It's crucial to note that the topN and windowSize value for each analyzer store should be customizable through a configuration file. To enhance flexibility, an API will also be provided, allowing users to dynamically adjust these configuration values without restarting the OpenSearch process. Further details regarding the configuration API will be elaborated in the "APIs for Configurations" section below.

Metrics Collection

Different metrics collection workflow will be implemented tailored to different type of metrics. The initial focus will be on the metrics collection workflow for latency metrics (considering latency as the primary resource usage dimension in the first iteration), However, future iterations can incorporate additional dimensions, such as CPU usage, based on metrics available from the resource tracking framework

To capture per-request phase latency information, a listener-based approach will be employed. Based on the newly introduced framework to track search query latency, a new component, SearchRequestResourceListener, will be defined. This relevant listener functions will be executed during each phase of search queries, recording latency and storing all relevant information into the SearchQueryLatencyAnalyzer. The high-level class design is presented below.
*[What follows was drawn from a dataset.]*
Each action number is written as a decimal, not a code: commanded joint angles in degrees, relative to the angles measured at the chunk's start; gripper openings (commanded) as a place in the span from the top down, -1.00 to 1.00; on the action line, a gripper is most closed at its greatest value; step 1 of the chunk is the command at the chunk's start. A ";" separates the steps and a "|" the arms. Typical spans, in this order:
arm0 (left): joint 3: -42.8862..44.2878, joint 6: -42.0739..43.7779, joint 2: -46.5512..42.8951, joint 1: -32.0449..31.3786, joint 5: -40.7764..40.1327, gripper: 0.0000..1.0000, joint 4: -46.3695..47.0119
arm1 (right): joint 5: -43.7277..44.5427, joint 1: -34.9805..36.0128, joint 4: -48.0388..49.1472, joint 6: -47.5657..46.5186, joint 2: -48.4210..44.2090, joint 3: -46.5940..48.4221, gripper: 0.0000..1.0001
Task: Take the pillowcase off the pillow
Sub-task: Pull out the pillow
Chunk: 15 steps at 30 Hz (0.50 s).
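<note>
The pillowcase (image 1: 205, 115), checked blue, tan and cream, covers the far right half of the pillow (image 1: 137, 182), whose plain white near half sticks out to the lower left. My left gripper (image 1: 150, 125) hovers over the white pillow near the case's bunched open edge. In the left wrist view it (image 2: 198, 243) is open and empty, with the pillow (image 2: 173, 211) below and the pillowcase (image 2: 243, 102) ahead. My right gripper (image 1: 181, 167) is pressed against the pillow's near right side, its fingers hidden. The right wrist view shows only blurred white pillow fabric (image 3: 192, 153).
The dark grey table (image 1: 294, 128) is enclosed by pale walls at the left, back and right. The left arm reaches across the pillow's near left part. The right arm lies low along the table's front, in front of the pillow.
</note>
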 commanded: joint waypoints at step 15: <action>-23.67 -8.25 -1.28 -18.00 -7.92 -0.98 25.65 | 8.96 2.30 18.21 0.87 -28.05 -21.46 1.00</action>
public class SearchRequestResourceListener implements SearchRequestOperationsListener {
    private long startTime;

    // Query phase
    void onQueryPhaseStart(SearchPhaseContext context) {
        // record the timestamp when query phase starts
    }
    void onQueryPhaseEnd(SearchPhaseContext phase, long tookTime) {
        // calculate and store the latency for this phase
    }
    void onQueryPhaseFailure(SearchPhaseContext context) {}

    void onRequestStart(SearchPhaseContext context) {
       // Set the start time 
    }
    void onRequestEnd(SearchPhaseContext context) {
       // Report latency
       SearchQueryLatencyAnalyzer.ingest();
    }
}

Data export - pull model

To facilitate user access to the "top queries with resource usage" information, we will implement dedicated API endpoints in OpenSearch. The structure of these API endpoints is outlined below:

Top Queries - general API

Endpoint:

GET /insights/top_queries

Parameters:

type: Type of the metric that top n queries are calculated on

Example Usage:

GET /insights/top_queries?type=latency

Response:

Upon querying the GET /insights/top_queries?type=latency API, the response will be a structured set of data providing insights into the top queries based on latency within the specified parameters:

{
  "timestamp": "2023-11-09T12:30:45Z",
  "top_queries": [
    {
      "query_id": "12345",
      "latency": 600,
      "timestamp": "2023-11-09T12:29:15Z",
      "search_type": "QUERY_THEN_FETCH",
      "indices": [
        "index1",
        "index2"
      ],
      "shards": 5,
      "phases_details": {
        "query": 100,
        "fetch": 200,
        "expand": 300,
      },
      // Additional customized attributes details specific to the query
      "attributes": {
        "user_id": "value"
      }
    },
    // Additional top queries results based on latency
  ]
}

Top Queries by CPU resource usage (future iterations):

Endpoint example:

GET /insights/top_queries?type=cpu

Parameters:

type: Type of the metric that top n queries are calculated on, in this case, it's CPU usage

Response:

The response will contain details about the top queries based on CPU usage within the specified time window and limit.

{
  "timestamp": "2023-11-09T12:30:45Z",
  "top_queries": [
    {
      "query_id": "12345",
      "cpu_usage": 0.6,
      "timestamp": "2023-11-09T12:29:15Z",
      "search_type": "QUERY_THEN_FETCH",
      "indices": [
        "index1",
        "index2"
      ],
      "shards": 5,
      "phases_details": {
        "query": 0.1,
        "fetch": 0.2,
        "expand": 0.3,
      },
      // Additional customized attributes details specific to the query
      "attributes": {
        "user_id": "value"
      }
    },
    // Additional top queries results based on latency
  ]
}

The below sequence diagram illustrates the workflows and detailed interactions among various components within the OpenSearch backend when the “Top N queries” feature is enabled. It captures the process of calculating and storing latency when OpenSearch processes a search query, and also how the results will be returned when queried.

Data export - push model

The Java Scheduler can be used to automate the export of Top N queries at scheduled intervals, pushing the data to various sinks. In the initial iteration, we will establish support for a fundamental sink, enabling the writing of top N queries to a log file on disk.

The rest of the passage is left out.